TASK ITEM: Please give the data again exactly, with no line dropped.

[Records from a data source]
BEGIN

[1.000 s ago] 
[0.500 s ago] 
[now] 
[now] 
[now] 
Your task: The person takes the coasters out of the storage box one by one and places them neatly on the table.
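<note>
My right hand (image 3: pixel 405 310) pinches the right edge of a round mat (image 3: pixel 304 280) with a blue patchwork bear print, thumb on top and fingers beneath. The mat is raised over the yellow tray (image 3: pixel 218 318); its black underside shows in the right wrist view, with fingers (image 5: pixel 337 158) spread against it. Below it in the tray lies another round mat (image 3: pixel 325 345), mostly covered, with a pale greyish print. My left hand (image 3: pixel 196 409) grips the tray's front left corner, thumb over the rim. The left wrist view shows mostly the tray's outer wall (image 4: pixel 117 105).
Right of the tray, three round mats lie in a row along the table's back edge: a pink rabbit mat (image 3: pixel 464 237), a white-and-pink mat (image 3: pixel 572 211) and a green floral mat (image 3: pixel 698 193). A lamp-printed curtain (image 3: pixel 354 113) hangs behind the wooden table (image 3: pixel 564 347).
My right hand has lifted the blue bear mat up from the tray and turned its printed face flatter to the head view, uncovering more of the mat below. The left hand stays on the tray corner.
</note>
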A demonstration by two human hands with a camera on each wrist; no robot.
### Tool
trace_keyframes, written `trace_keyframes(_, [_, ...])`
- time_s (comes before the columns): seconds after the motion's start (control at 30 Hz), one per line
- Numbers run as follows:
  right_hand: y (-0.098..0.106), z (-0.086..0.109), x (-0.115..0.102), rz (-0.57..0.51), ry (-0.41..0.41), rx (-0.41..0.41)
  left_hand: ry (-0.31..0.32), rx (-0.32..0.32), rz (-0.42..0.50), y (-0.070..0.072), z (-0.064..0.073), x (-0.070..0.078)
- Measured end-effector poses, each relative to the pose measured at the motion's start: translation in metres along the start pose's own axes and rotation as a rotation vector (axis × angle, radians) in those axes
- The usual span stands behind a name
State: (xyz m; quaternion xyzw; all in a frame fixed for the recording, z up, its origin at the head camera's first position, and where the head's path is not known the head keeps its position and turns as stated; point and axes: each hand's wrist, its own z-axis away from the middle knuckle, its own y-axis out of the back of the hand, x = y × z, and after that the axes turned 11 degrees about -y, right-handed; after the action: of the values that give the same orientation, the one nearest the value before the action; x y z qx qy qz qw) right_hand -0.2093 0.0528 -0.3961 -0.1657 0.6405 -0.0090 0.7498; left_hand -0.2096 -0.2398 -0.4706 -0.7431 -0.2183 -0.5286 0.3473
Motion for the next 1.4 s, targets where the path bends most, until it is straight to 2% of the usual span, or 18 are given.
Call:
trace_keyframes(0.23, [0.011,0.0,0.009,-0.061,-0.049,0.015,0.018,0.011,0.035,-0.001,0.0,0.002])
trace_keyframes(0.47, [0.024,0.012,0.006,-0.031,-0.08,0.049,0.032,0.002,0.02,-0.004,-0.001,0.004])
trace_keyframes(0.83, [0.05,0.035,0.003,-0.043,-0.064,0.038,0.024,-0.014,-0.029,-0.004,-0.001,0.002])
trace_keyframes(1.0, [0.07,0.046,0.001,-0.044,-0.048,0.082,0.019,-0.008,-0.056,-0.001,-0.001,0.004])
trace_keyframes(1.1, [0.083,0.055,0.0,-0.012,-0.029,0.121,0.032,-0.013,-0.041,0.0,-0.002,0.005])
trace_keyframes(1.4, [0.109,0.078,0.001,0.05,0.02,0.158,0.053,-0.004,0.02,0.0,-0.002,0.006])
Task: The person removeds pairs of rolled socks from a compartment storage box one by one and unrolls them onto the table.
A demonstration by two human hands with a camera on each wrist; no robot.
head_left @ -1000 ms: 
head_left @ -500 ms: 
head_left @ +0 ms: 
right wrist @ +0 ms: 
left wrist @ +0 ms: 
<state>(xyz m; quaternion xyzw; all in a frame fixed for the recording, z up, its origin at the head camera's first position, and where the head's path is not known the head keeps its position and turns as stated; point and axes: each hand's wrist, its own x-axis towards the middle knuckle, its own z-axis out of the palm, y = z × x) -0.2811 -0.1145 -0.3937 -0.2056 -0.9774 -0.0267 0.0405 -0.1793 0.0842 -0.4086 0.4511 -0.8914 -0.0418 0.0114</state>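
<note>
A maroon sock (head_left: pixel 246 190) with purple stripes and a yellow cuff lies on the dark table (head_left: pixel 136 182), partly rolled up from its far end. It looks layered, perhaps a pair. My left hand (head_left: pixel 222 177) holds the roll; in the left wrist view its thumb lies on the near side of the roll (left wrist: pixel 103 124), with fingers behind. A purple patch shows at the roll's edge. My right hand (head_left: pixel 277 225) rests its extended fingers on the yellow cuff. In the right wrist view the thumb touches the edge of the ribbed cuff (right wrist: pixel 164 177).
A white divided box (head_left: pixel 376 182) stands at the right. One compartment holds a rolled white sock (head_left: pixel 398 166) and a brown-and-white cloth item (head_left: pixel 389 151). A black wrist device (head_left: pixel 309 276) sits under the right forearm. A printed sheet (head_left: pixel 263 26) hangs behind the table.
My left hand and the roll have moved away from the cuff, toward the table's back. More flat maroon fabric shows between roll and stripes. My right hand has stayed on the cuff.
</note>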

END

TASK ANSWER:
[1.000 s ago] 
[0.500 s ago] 
[now] 
[now] 
[now] 
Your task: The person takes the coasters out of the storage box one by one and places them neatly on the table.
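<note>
My right hand (image 3: pixel 405 310) pinches the right edge of a round mat (image 3: pixel 304 280) with a blue patchwork bear print, thumb on top and fingers beneath. The mat is raised over the yellow tray (image 3: pixel 218 318); its black underside shows in the right wrist view, with fingers (image 5: pixel 337 158) spread against it. Below it in the tray lies another round mat (image 3: pixel 325 345), mostly covered, with a pale greyish print. My left hand (image 3: pixel 196 409) grips the tray's front left corner, thumb over the rim. The left wrist view shows mostly the tray's outer wall (image 4: pixel 117 105).
Right of the tray, three round mats lie in a row along the table's back edge: a pink rabbit mat (image 3: pixel 464 237), a white-and-pink mat (image 3: pixel 572 211) and a green floral mat (image 3: pixel 698 193). A lamp-printed curtain (image 3: pixel 354 113) hangs behind the wooden table (image 3: pixel 564 347).
My right hand has lifted the blue bear mat up from the tray and turned its printed face flatter to the head view, uncovering more of the mat below. The left hand stays on the tray corner.
</note>
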A demonstration by two human hands with a camera on each wrist; no robot.
### Tool
trace_keyframes, written `trace_keyframes(_, [_, ...])`
- time_s (comes before the columns): seconds after the motion's start (control at 30 Hz), one per line
- Numbers run as follows:
  right_hand: y (-0.098..0.106), z (-0.086..0.109), x (-0.115..0.102), rz (-0.57..0.51), ry (-0.41..0.41), rx (-0.41..0.41)
  left_hand: ry (-0.31..0.32), rx (-0.32..0.32), rz (-0.42..0.50), y (-0.070..0.072), z (-0.064..0.073), x (-0.070..0.078)
- Measured end-effector poses, each relative to the pose measured at the motion's start: translation in metres along the start pose's own axes and rotation as a rotation vector (axis × angle, radians) in those axes
- The usual span stands behind a name
State: (xyz m; quaternion xyzw; all in a frame fixed for the recording, z up, its origin at the head camera's first position, and where the head's path is not known the head keeps its position and turns as stated; point and axes: each hand's wrist, its own z-axis away from the middle knuckle, its own y-axis out of the back of the hand, x = y × z, and after that the axes turned 11 degrees about -y, right-handed; after the action: of the values that give the same orientation, the one nearest the value before the action; x y z qx qy qz qw) right_hand -0.2093 0.0528 -0.3961 -0.1657 0.6405 -0.0090 0.7498; left_hand -0.2096 -0.2398 -0.4706 -0.7431 -0.2183 -0.5286 0.3473
Motion for the next 1.4 s, targets where the path bends most, until it is straight to 2% of the usual span, or 18 are given.
Call:
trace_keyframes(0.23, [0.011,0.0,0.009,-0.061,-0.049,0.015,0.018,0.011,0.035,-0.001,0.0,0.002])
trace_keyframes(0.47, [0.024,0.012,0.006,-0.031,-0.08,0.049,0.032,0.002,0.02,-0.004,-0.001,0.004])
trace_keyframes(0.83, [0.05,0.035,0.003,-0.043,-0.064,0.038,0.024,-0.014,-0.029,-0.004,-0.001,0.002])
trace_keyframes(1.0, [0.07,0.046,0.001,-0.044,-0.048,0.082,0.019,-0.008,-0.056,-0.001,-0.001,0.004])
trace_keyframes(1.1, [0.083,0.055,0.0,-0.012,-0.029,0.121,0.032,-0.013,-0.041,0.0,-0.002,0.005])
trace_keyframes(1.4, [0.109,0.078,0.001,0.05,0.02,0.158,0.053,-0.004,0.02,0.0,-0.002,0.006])
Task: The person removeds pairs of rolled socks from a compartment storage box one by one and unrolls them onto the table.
A demonstration by two human hands with a camera on each wrist; no robot.
head_left @ -1000 ms: 
head_left @ -500 ms: 
head_left @ +0 ms: 
right wrist @ +0 ms: 
left wrist @ +0 ms: 
<state>(xyz m; quaternion xyzw; all in a frame fixed for the recording, z up, its origin at the head camera's first position, and where the head's path is not known the head keeps its position and turns as stated; point and axes: each hand's wrist, its own x-axis towards the middle knuckle, its own z-axis out of the palm, y = z × x) -0.2811 -0.1145 -0.3937 -0.2056 -0.9774 -0.0267 0.0405 -0.1793 0.0842 -0.4086 0.4511 -0.8914 -0.0418 0.0114</state>
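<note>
A maroon sock (head_left: pixel 246 190) with purple stripes and a yellow cuff lies on the dark table (head_left: pixel 136 182), partly rolled up from its far end. It looks layered, perhaps a pair. My left hand (head_left: pixel 222 177) holds the roll; in the left wrist view its thumb lies on the near side of the roll (left wrist: pixel 103 124), with fingers behind. A purple patch shows at the roll's edge. My right hand (head_left: pixel 277 225) rests its extended fingers on the yellow cuff. In the right wrist view the thumb touches the edge of the ribbed cuff (right wrist: pixel 164 177).
A white divided box (head_left: pixel 376 182) stands at the right. One compartment holds a rolled white sock (head_left: pixel 398 166) and a brown-and-white cloth item (head_left: pixel 389 151). A black wrist device (head_left: pixel 309 276) sits under the right forearm. A printed sheet (head_left: pixel 263 26) hangs behind the table.
My left hand and the roll have moved away from the cuff, toward the table's back. More flat maroon fabric shows between roll and stripes. My right hand has stayed on the cuff.
</note>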

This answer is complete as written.